Что касается науки чтения и письма, то вначале она давалась киммерийцу с великим трудом и муками. Обладая хорошей памятью и юношеской остротой восприятия, он довольно быстро запомнил все руны, но почему-то они никак не желали складываться в слова. Конан не мог взять в толк, что каждая из знаков-рун имеет не только название, но обозначает еще и некий звук, долгий или краткий, протяжный, напевный или отрывистый, подобный то шипению змеи, то птичьей трели, то звериному крику. Он не понимал, как из этих бессмысленных свистов, хрипов и трелей получается человеческая речь — беззвучная, которую надо произносить про себя, считывая руны с пожелтевших пергаментных страниц. Это являлось великим таинством, которое он еще не постиг; однако он очень старался и целыми днями свистел, хрипел и шипел, пытаясь уловить ускользающий секрет связного чтения.

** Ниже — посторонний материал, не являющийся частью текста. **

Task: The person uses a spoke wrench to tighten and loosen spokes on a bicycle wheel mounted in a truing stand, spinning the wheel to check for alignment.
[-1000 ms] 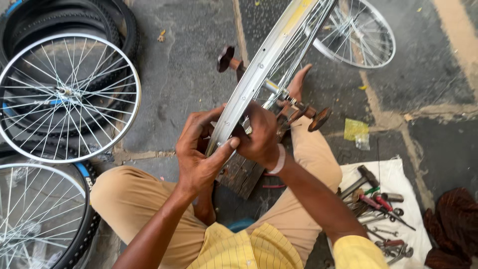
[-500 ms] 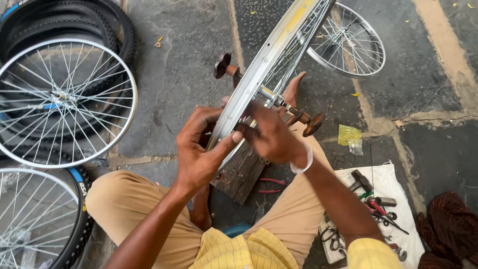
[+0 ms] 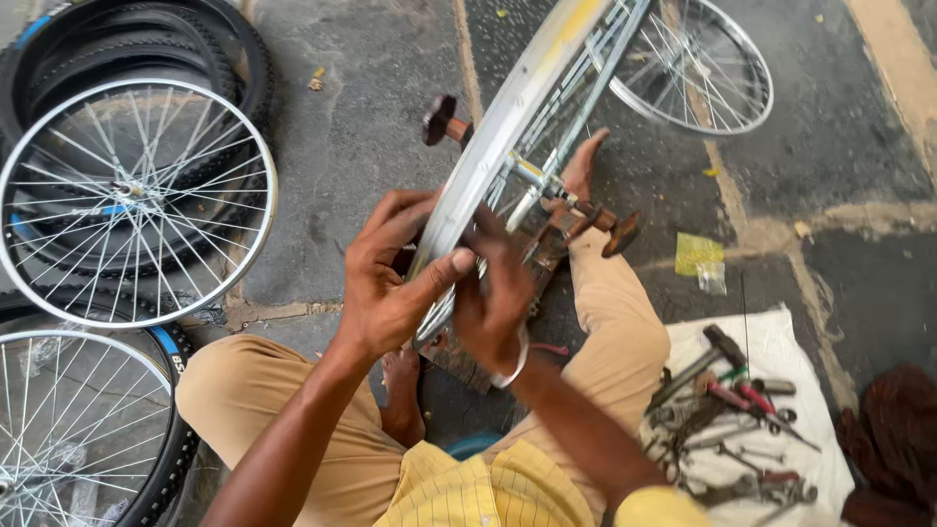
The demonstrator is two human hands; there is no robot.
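While the left hand (image 3: 390,293) wraps the rim (image 3: 508,127) with its thumb over the edge, the right hand (image 3: 493,293) pinches something small at the spokes, can't tell what. The rim stands on edge above the lap, on a wooden stand (image 3: 488,332), its long line running from the hands up and away to the right. I'd guess fingers could get nipped between spokes if it spins or tips.

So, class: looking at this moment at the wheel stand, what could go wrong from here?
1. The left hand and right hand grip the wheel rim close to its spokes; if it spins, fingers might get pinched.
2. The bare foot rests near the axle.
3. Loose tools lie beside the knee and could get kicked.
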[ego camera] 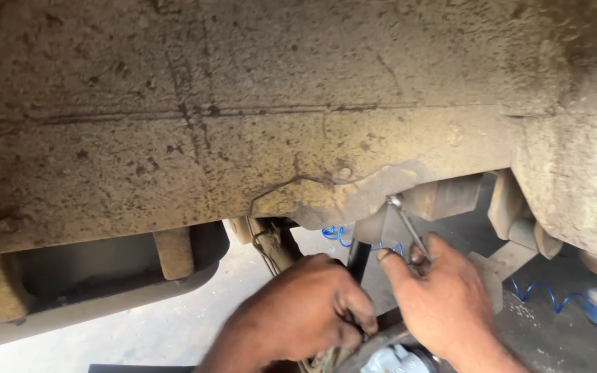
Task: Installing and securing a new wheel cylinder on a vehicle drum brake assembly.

Под водительством Арруба он выучил хайборийский алфавит, которым пользовались во многих странах и землях, от Аргоса и Зингары на западе до Коринфии и Бритунии на востоке. Во всех этих краях речь была схожа, ибо некогда хайборийские племена, пришедшие с северных гор и равнин, являлись единым народом, лишь с течением лет раздробившимся на десятки больших и малых королевств и княжеств. И хоть зингарцы смешались при том с пиктами, а кофиты — с шемитами, язык их оставался понятным и для обитателя Аквилонии, и для северян из Гандерланда и Пограничного Королевства. Руны в своем начертании тоже были сходными и обозначали одни и те же звуки, но назывались в разных местах по-разному. Были, правда, у рун и общие имена, которыми пользовались жрецы Митры во всех странах; их-то Арруб и заставлял заучивать Конана.

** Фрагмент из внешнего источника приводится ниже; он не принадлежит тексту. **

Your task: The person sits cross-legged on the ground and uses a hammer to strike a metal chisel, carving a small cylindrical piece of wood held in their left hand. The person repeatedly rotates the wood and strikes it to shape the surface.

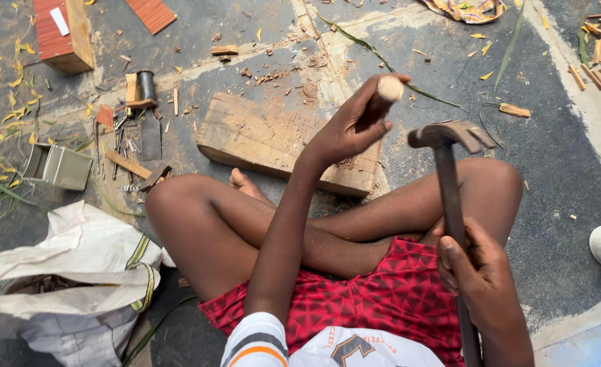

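Head view: left hand [344, 132] grips round wooden chisel handle [380, 98]; right hand [477, 268] grips rusty hammer [450, 177].

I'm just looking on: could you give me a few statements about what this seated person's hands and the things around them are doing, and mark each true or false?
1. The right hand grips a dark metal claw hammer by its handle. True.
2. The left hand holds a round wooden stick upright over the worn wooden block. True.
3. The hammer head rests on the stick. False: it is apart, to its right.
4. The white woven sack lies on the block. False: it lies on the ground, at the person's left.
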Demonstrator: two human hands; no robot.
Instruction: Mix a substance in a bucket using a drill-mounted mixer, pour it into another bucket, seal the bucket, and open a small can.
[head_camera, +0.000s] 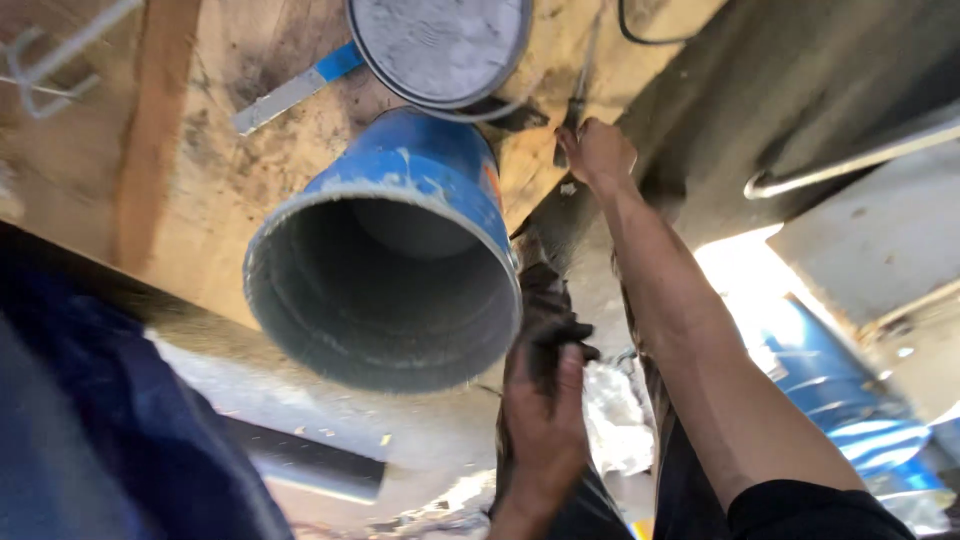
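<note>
A blue bucket (400, 250) with a grey, empty inside lies tilted on a worn wooden board (200, 180), its mouth facing me. My left hand (542, 425) is low in the middle, beside the bucket's rim, closed on a dark cloth (545, 300) that runs up along the bucket's right side. My right hand (598, 152) reaches far out on a bare forearm. It is closed around a thin metal tool (580, 85) at the board's edge.
A round grey lid (440, 45) sits behind the bucket. A flat metal strip with a blue end (290, 90) lies to its left. A bent metal pipe (850, 160) is at right, a second blue container (850, 400) lower right, a dark tube (310, 462) below.
</note>
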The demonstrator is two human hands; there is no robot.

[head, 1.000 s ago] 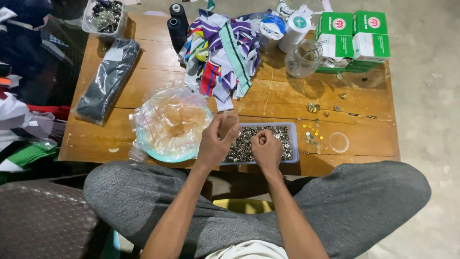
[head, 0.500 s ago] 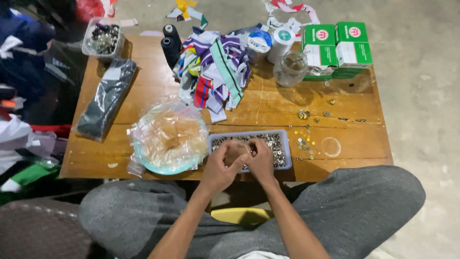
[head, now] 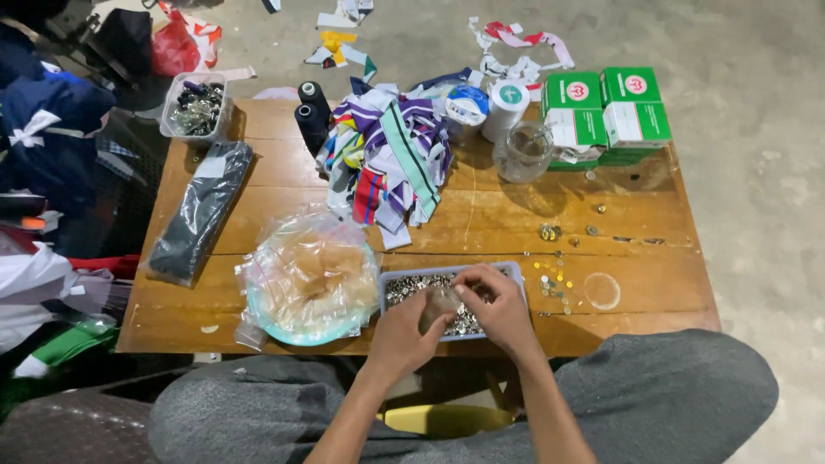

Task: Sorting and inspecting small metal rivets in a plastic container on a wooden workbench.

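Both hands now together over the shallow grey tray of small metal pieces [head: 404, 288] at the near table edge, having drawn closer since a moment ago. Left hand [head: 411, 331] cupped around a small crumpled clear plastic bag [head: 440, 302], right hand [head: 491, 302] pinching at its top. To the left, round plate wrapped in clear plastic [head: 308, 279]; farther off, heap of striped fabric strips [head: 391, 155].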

В этом алфавите знаки обозначались именами богов, и каждое из них соответствовало той руне, что звучала в начале божественного имени. Были среди них символы милости и любви — такие, как «М», с коего начиналось священное имя Митры; были знаки нейтральные либо переменчиво-лукавые — например, «А», «Э» и «Б», обозначавшие Аримана, туранского Эрлика и хитроумного Бела; были страшные — «С», «Д» и «Н», которыми владели Сет, Великий Змей Вечной Ночи, его приспешница Деркето и мрачный Нергал. Те руны, для которых не нашлось божественных имен, носили названия животных и птиц, и тут Конан с удивлением обнаружил, что знак «К», начало его собственного имени, принадлежит не грозному Крому, Владыке Могильных Курганов, а коню. Кром и другие божества северян вроде ванахеймского Имира не удостоились чести попасть в алфавит — скорее всего, по той причине, что были они богами новых народов и племен, о чьем существовании стало известно лишь в последнюю тысячу лет. Разумеется, Сет, которому поклонялись в Стигии, или Нергал, повелитель Серых Равнин, во много раз превосходили древностью и самих киммерийцев, и их грозного Крома.

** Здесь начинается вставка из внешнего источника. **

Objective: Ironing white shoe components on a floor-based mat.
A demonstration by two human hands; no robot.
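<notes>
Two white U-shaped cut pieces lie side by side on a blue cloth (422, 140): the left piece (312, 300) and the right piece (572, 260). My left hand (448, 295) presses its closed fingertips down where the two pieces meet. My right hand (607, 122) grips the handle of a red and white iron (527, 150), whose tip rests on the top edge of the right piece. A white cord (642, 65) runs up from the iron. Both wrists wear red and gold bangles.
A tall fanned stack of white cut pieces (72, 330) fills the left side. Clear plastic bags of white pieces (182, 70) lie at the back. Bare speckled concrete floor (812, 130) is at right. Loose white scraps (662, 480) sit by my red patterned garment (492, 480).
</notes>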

Но это открытие не обескуражило Конана — вернее, оставило его равнодушным. В какой-то миг он понял, что волшебный смысл рун заключается не в их названиях, что могли в разных странах обозначать различное, но в звуках, которые были одинаковы повсюду. Это стало поистине великим открытием! Теперь он знал, что знаки «К» и «О», «Конь» и «Орел», надо читать как «КО», а если к ним добавить «Н», «А» и еще раз «Н», то получится его собственное имя. Твердо усвоив это, он все же вспомнил об именах знаков, и некоторое время размышлял над тем, какую месть с их помощью можно уготовить Ши Шеламу, втравившему его в такие хлопоты и неприятности. К примеру, если взять кинжал и начертить на левой ягодице коротышки руну «Ч», а на правой — «Н», то получится вполне подходящая татуировка, и значить она будет «Червь Нергала»! А лучше выколоть ее у Ловкача на лбу, и не двумя рунами, а всеми двенадцатью! И ниже расписаться: Конан из Киммерии!